> **ABOUT THIS EXERCISE**: Copy exactly the lines from the beginning of the data down to and including the line holding "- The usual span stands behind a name", without any pictures.

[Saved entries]

[Start of section]

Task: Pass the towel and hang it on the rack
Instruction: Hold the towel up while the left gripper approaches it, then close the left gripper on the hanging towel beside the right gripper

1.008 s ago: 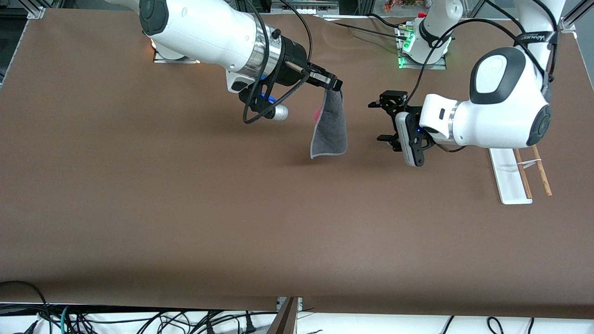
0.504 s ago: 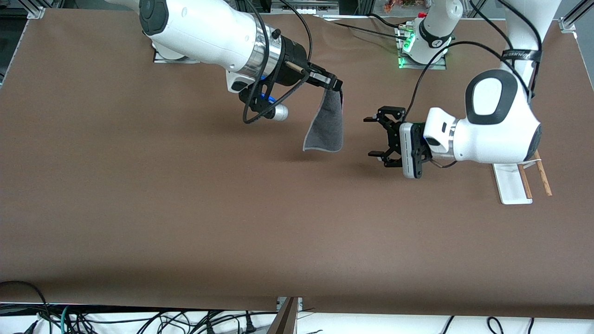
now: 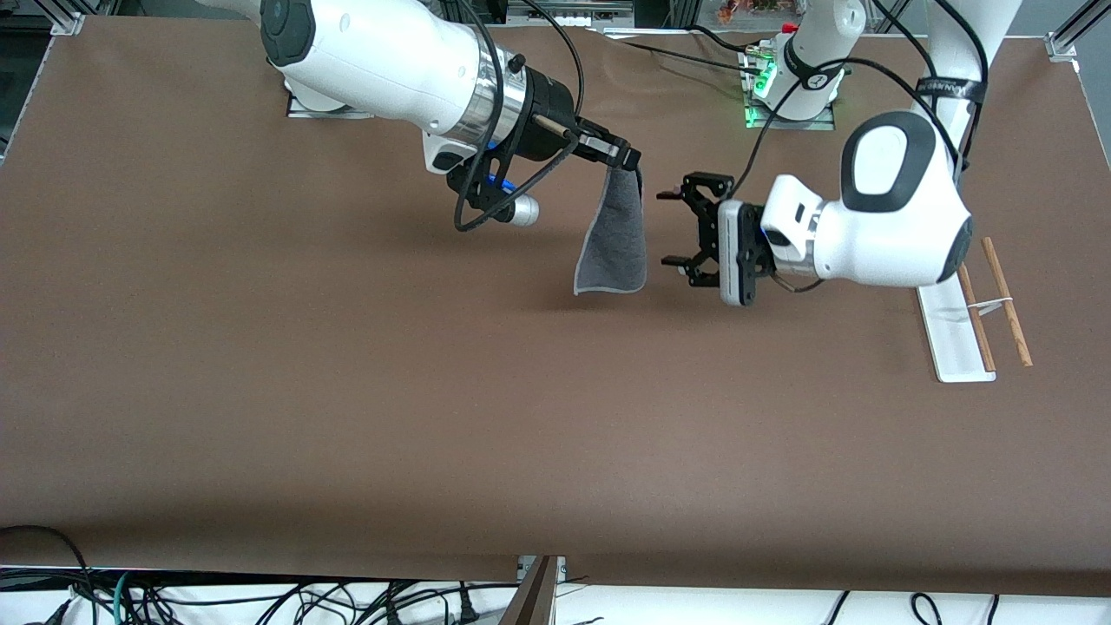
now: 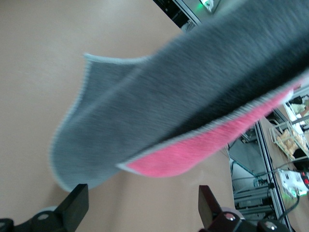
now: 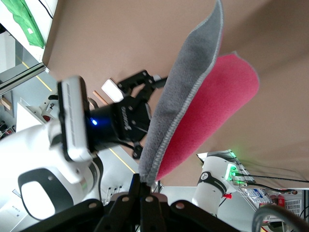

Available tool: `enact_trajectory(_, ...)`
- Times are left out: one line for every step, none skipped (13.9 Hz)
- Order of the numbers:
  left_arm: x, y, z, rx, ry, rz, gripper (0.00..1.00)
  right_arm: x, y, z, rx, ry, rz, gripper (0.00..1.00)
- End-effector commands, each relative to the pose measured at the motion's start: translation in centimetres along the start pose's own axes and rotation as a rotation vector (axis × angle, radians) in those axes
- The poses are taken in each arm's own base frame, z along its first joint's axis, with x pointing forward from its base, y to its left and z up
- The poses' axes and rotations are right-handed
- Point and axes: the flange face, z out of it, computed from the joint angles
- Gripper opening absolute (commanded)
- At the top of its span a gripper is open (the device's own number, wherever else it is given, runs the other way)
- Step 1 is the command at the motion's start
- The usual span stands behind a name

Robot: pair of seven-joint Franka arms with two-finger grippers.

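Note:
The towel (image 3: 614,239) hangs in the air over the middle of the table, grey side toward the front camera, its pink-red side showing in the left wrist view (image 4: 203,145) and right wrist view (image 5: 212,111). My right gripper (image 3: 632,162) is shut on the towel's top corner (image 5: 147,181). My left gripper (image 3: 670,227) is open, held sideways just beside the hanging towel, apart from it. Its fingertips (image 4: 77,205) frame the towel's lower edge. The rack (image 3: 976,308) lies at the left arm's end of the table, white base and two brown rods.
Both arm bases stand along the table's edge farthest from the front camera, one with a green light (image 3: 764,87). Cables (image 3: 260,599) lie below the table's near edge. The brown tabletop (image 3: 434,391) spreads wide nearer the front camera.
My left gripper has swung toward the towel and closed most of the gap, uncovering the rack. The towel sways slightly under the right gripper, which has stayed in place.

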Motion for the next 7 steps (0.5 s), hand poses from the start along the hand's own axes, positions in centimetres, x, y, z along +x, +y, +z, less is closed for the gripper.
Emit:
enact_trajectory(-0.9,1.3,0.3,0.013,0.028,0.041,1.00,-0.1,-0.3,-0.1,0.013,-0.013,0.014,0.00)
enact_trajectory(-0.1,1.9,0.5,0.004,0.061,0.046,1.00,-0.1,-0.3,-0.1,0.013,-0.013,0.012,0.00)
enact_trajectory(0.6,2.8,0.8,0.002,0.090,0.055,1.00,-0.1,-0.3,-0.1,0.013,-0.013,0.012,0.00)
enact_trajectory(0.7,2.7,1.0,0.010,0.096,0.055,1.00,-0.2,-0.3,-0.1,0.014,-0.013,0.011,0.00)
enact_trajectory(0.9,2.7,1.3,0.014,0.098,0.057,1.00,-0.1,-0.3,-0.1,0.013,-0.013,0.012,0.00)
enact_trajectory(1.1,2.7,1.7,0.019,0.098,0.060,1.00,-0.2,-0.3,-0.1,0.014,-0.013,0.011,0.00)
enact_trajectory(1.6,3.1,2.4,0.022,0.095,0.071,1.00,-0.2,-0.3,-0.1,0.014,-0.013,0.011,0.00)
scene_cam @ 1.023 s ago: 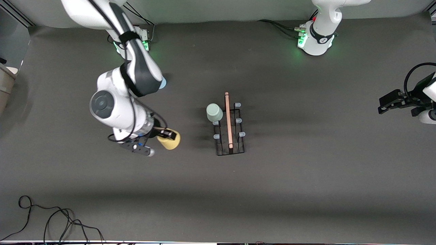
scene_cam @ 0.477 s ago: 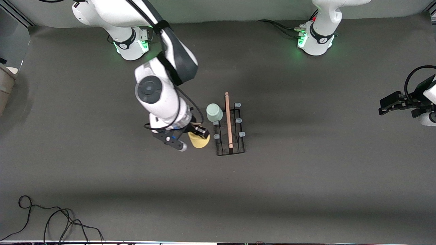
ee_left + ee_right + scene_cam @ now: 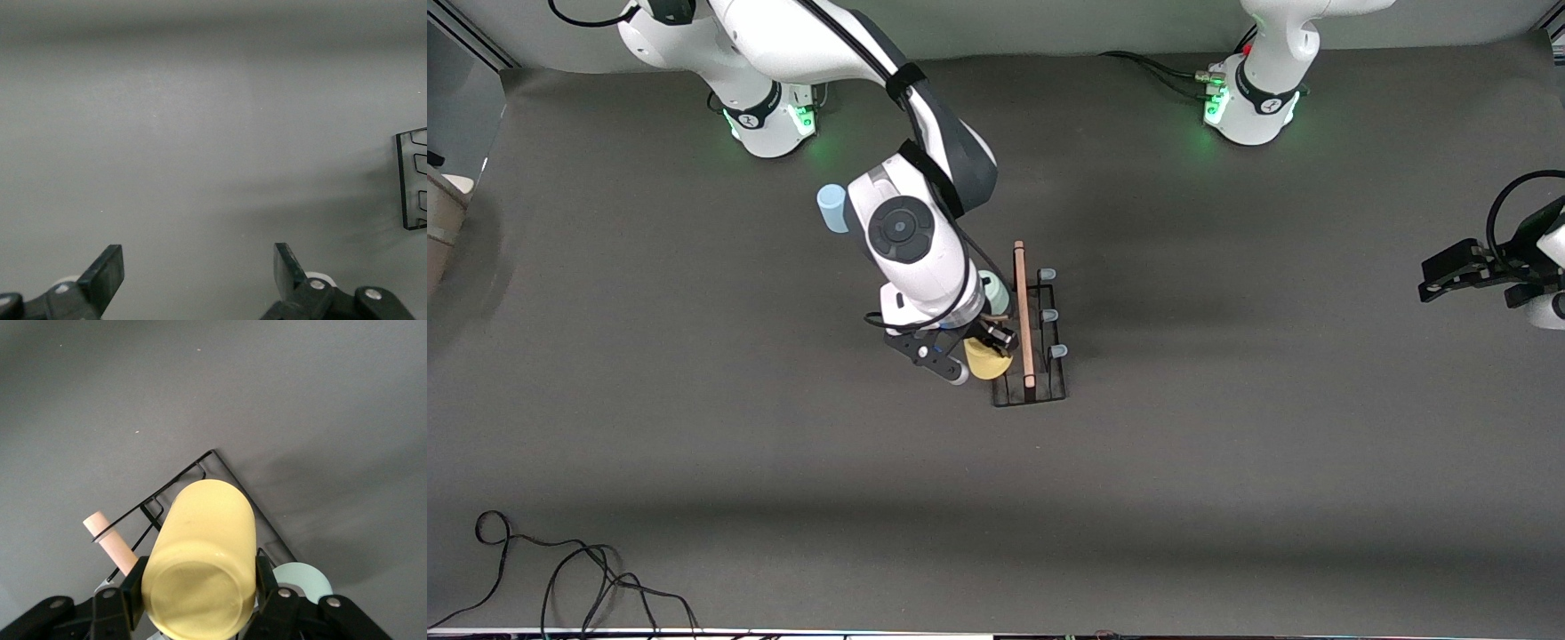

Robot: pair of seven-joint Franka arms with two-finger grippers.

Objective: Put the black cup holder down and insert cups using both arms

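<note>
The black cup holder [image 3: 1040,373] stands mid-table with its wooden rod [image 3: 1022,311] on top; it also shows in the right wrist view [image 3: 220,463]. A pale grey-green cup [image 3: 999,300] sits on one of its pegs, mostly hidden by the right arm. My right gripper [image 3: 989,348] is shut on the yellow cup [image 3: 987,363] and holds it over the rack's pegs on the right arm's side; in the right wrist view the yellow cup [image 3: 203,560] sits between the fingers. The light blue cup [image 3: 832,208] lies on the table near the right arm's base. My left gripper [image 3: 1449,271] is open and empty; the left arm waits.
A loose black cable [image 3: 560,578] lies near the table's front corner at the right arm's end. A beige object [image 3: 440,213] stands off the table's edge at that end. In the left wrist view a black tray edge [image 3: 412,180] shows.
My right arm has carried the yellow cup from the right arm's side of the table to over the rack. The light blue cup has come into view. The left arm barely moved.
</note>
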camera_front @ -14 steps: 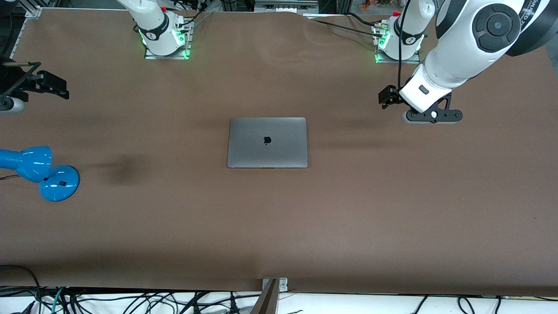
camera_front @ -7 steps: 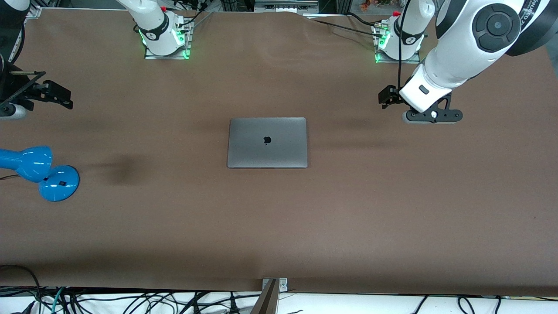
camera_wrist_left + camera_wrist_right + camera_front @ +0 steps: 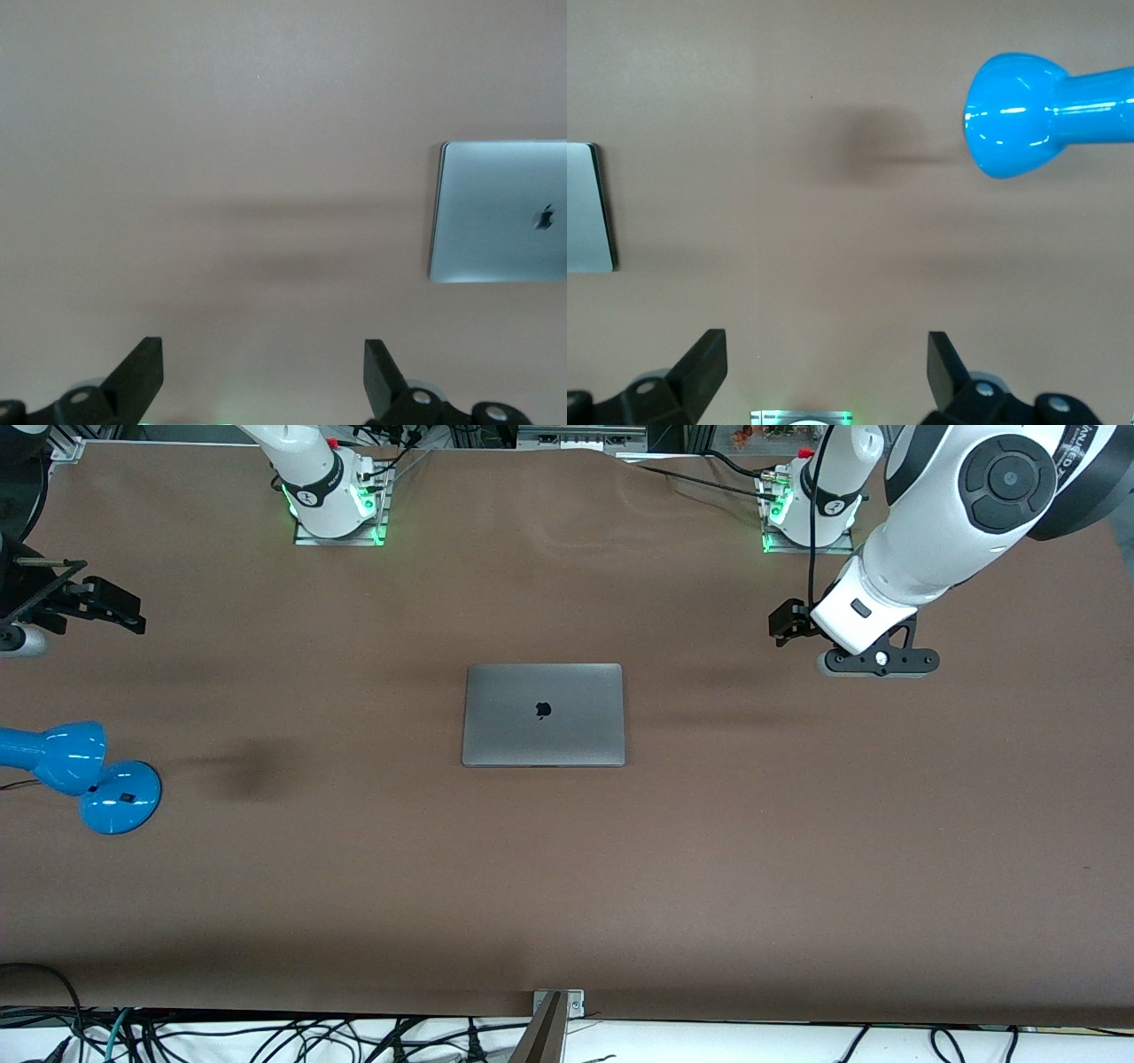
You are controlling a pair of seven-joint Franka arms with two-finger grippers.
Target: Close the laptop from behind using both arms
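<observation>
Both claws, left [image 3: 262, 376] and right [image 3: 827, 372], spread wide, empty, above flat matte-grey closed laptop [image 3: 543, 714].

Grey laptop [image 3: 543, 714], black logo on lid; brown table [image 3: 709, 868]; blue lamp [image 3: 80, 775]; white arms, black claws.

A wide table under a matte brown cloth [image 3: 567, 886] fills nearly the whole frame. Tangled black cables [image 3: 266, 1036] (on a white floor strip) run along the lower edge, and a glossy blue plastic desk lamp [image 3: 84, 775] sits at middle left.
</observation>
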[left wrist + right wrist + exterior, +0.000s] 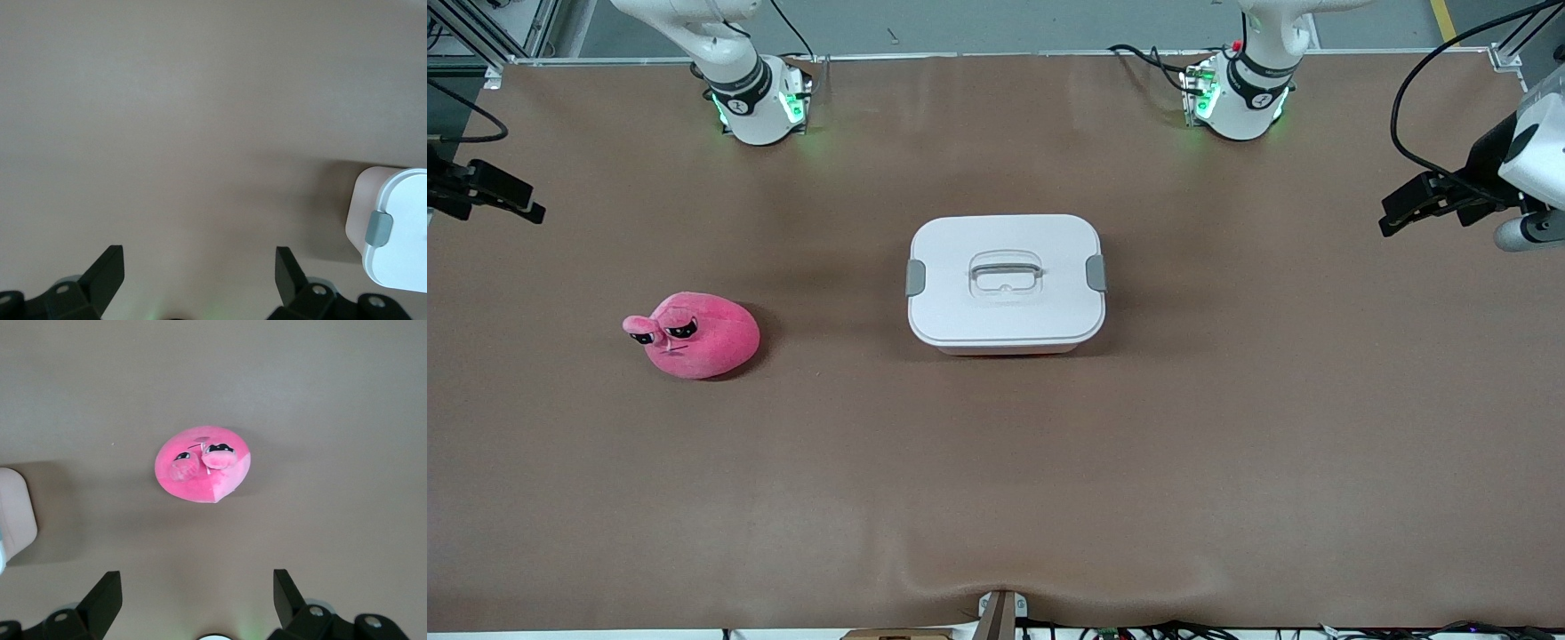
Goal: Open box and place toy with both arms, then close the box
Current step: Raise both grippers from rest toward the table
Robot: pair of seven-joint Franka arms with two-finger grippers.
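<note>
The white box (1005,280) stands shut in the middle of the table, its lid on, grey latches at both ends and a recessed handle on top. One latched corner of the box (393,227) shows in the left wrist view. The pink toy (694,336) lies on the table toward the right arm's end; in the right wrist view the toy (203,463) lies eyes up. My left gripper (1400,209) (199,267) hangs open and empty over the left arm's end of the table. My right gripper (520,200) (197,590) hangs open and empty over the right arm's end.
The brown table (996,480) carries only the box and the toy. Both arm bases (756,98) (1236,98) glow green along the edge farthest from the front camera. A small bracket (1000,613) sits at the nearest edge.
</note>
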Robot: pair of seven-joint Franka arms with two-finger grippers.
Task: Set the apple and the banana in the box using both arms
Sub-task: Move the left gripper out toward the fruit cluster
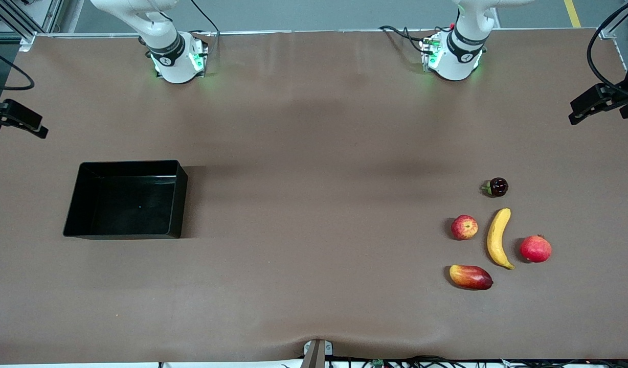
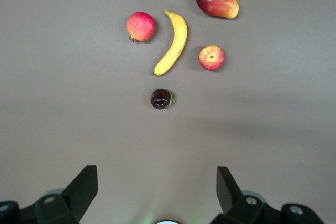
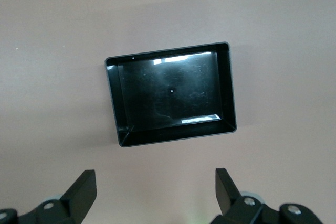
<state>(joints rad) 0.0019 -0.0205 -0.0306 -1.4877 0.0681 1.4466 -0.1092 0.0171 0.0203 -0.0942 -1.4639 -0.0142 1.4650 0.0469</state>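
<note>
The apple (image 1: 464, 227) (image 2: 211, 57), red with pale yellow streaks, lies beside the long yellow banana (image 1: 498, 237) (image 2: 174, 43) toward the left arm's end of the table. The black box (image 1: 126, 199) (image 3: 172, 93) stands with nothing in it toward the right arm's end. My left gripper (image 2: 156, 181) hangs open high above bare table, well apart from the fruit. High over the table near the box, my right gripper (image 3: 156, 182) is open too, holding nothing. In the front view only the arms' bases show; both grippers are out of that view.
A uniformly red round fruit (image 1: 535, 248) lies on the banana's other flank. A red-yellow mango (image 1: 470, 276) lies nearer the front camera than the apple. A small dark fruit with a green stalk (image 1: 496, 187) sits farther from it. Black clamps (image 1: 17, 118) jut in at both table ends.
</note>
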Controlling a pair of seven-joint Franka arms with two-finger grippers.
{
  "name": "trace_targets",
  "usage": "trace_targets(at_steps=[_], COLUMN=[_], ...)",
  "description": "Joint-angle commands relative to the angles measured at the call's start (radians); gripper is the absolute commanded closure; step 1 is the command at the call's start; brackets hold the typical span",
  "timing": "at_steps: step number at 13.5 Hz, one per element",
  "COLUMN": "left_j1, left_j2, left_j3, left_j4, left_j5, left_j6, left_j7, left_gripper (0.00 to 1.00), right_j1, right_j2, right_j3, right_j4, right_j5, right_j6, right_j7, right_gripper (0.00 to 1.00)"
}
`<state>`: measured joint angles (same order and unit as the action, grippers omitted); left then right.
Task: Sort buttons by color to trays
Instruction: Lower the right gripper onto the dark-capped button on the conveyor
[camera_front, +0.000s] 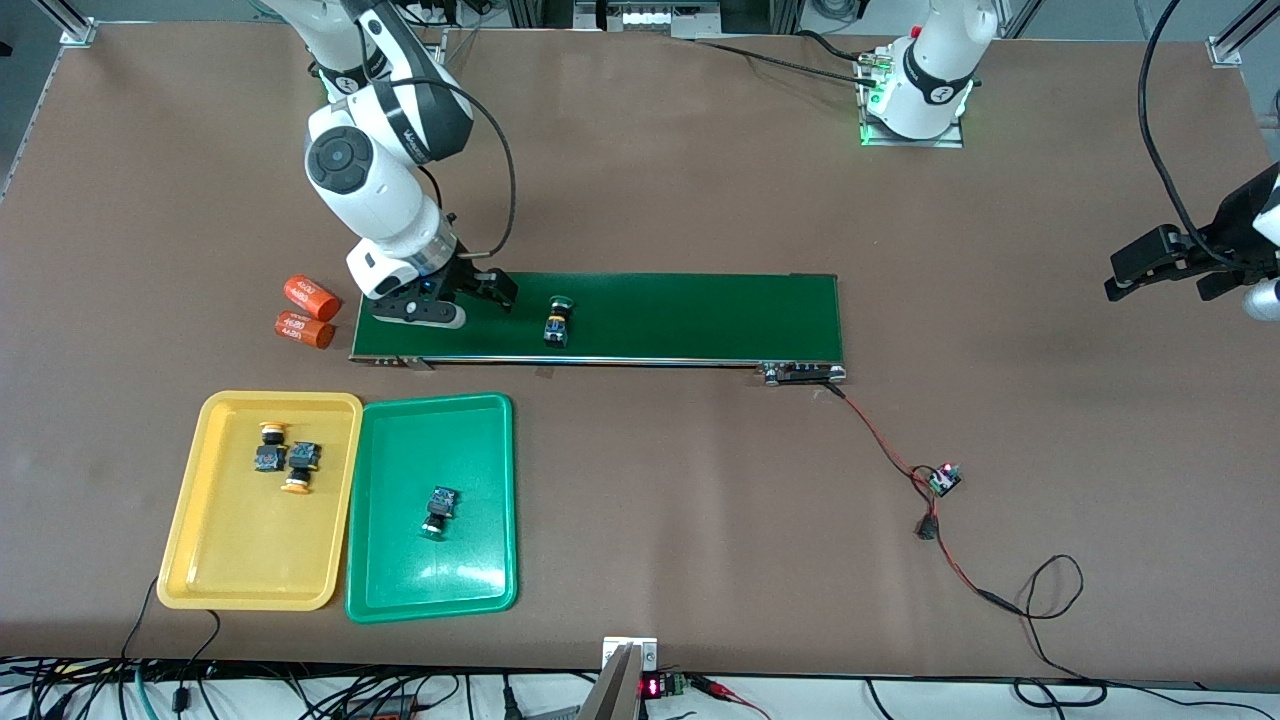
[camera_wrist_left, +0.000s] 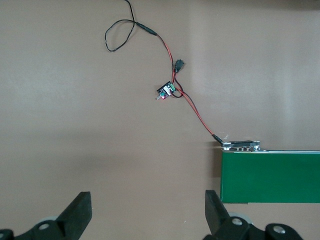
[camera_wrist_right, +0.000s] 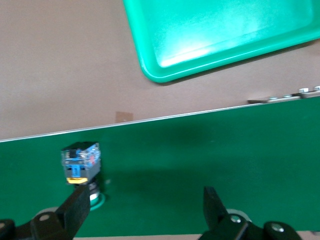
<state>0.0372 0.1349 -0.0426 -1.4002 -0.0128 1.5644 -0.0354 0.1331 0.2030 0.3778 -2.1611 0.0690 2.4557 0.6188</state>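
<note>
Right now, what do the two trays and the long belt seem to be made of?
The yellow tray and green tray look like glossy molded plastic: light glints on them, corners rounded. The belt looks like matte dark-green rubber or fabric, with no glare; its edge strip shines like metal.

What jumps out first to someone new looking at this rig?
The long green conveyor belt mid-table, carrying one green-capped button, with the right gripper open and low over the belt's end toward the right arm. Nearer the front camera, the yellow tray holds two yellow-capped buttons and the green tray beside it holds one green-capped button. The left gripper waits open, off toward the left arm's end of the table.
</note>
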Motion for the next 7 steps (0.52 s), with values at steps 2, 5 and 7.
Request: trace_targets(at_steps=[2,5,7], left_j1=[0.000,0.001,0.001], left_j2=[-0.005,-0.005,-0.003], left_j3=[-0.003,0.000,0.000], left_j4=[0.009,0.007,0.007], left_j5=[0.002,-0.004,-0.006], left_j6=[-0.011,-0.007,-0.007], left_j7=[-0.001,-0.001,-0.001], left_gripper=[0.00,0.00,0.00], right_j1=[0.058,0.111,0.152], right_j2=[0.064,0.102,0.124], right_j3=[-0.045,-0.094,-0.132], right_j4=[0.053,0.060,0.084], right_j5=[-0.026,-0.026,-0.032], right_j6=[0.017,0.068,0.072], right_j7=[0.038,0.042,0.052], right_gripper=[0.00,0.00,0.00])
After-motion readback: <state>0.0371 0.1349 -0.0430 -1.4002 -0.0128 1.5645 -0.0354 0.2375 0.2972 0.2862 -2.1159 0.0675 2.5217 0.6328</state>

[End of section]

> **SOLUTION TO THIS PROBLEM**:
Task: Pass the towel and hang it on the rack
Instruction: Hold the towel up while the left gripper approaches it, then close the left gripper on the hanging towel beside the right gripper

1.008 s ago: 
0.504 s ago: 
now: 
now: 
now: 

Available tool: `enact_trajectory(_, ...)`
- Times are left out: one line for every step, none skipped (13.9 Hz)
- Order of the numbers:
  left_arm: x, y, z, rx, ry, rz, gripper (0.00..1.00)
  right_arm: x, y, z, rx, ry, rz, gripper (0.00..1.00)
- End-effector commands, each relative to the pose measured at the motion's start: translation in centimetres along the start pose's own axes and rotation as a rotation vector (axis × angle, radians) in those axes
- The poses are taken in each arm's own base frame, z along its first joint's axis, with x pointing forward from its base, y to its left and z up
- The poses' axes and rotations are right-handed
- Point and axes: the flange face, z out of it, computed from the joint angles
- Gripper opening absolute (commanded)
- At the top of its span a gripper is open (the device's own number, wherever else it is given, runs the other way)
- Step 1 is the command at the motion's start
- The usual span stands behind a name

What is written here forms the complete answer.